On Dec. 20 and 21, Circuit Judge Reginald Whitehead heard the DNA evidence in Orlando. The lawyers for Zeigler asked Whitehead to grant Zeigler a new trial so that — for the first time — a jury could look at all the evidence of the case.
The state attorneys argued against a new trial. The state seeks to execute Zeigler without any jury ever seeing the mountain of lately discovered evidence of Ziegler’s innocence.
Whitehead now must decide whether to grant a new trial for Zeigler.
How can anyone resist a new trial in this case? There can be no doubt that if the information now available had been known in 1976, Zeigler would never have been prosecuted.
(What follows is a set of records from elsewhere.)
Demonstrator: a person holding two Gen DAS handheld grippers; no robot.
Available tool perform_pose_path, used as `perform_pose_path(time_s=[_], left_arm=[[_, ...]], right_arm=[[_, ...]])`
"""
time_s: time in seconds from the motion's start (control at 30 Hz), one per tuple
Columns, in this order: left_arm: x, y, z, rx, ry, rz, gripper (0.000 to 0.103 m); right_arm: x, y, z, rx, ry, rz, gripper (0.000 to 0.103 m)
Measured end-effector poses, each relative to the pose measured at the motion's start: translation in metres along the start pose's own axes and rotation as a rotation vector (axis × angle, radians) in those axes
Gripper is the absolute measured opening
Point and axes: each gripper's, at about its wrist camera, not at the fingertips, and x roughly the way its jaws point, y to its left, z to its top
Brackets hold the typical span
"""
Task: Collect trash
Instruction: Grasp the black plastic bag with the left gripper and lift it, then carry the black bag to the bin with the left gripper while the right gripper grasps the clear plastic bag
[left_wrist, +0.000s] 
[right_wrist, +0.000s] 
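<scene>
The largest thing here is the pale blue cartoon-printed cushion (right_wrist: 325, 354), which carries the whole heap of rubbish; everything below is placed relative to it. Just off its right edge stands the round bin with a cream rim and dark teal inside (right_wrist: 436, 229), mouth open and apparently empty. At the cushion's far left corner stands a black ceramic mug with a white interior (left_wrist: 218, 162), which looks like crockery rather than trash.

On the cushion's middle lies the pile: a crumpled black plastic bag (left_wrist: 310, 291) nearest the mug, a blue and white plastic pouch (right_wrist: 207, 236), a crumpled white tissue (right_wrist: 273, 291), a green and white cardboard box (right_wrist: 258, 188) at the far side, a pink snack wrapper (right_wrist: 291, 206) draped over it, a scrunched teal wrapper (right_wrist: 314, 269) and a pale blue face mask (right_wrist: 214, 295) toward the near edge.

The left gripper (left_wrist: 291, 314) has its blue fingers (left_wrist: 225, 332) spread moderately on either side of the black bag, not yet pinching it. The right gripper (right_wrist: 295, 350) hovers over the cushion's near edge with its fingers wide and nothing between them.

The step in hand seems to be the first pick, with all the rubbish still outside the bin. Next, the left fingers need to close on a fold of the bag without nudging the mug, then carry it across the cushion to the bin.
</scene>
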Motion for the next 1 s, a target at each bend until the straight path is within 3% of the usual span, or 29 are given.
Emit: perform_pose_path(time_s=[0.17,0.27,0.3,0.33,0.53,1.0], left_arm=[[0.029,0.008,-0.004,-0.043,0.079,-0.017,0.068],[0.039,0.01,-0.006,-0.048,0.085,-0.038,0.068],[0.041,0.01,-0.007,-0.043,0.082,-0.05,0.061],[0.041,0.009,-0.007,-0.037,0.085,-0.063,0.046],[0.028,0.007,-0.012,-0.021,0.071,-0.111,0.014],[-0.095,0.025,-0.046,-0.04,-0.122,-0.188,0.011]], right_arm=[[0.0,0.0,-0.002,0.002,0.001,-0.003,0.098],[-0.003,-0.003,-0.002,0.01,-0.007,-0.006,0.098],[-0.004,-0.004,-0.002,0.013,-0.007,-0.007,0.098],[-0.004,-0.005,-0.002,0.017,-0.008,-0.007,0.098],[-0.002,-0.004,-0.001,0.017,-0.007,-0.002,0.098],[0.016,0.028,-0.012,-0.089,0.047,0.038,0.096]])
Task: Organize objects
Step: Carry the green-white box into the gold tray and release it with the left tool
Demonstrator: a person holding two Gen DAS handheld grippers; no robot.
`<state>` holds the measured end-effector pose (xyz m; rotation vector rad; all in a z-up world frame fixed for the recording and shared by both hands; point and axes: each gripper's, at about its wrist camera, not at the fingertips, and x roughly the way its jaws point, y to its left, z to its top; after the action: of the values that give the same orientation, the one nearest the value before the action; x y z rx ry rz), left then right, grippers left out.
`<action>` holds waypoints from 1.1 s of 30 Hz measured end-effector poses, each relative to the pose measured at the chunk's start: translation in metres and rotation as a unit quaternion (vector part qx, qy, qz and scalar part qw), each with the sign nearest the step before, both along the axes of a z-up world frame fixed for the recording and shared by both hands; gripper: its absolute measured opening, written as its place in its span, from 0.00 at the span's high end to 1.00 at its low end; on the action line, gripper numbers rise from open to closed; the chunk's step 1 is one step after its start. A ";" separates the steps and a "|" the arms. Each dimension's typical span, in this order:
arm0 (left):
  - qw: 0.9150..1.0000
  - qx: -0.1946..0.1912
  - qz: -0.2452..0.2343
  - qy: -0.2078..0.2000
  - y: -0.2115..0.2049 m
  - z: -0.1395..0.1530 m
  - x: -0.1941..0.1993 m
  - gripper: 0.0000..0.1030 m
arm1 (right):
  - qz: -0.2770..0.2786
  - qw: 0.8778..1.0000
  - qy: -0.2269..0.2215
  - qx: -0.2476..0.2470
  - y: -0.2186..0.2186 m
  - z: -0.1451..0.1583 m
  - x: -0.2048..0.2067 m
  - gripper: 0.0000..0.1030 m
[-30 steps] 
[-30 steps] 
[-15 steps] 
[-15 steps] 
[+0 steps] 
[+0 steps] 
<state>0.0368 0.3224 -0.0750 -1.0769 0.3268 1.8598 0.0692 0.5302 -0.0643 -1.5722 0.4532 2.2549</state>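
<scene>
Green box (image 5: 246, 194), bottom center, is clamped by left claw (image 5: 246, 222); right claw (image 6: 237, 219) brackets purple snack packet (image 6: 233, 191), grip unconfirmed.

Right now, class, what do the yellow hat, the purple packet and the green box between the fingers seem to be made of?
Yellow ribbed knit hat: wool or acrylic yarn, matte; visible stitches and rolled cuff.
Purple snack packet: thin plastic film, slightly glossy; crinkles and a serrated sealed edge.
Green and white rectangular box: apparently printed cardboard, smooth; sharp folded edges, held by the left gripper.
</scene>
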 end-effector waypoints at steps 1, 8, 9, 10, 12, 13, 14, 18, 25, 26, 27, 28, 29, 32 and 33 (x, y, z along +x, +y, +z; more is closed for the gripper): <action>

One of the original jurors has even signed a sworn affidavit that she would have voted ”not guilty” if the new evidence had been available at the trial.
The purpose of DNA testing in this case was to establish whose blood was on the clothes of Charlie Mays and Zeigler to show who committed the murders.
No jury has heard most of the evidence of Zeigler’s innocence: the DNA test results; the buried original police report, which contradicts the state’s case; the buried tape recording of the investigator from the state attorney’s office trying to induce potential witnesses to change their testimony; the gunshot-residue tests, which establish that Williams had no residue in the pocket of the pants in which he claims to have carried the freshly discharged murder weapon; or even the testimony of the Roaches and the Nolans, all credible eyewitnesses, that contradicts the state’s ”eyewitnesses,” including Williams.
No jury has wrestled with these questions:
• What was Oakland Chief of Police Robert Thompson doing in uniform outside his jurisdiction, sitting at a restaurant across the street from the killings while Zeigler was being shot?
• Why did Thompson write the original police report, allow it to be buried by the state attorney and then testify under oath to facts inconsistent with his own buried police report?
• Why are Thompson, Mays, Williams and Felton Thomas (the state’s other star witness) all connected through the city of Oakland and its migrant camps, the very place where illegal practices that preyed upon black migrant farmworkers were being attacked by Zeigler?
The DNA evidence and the other post-trial evidence of Zeigler’s innocence are absolutely clear. Zeigler was wrongfully prosecuted, wrongfully convicted and wrongfully sentenced to death.
After Zeigler’s 29 Christmases on Death Row, it is high time to correct this horrendous error. Zeigler’s case demands a new trial.
Bianca Jagger is a human-rights activist.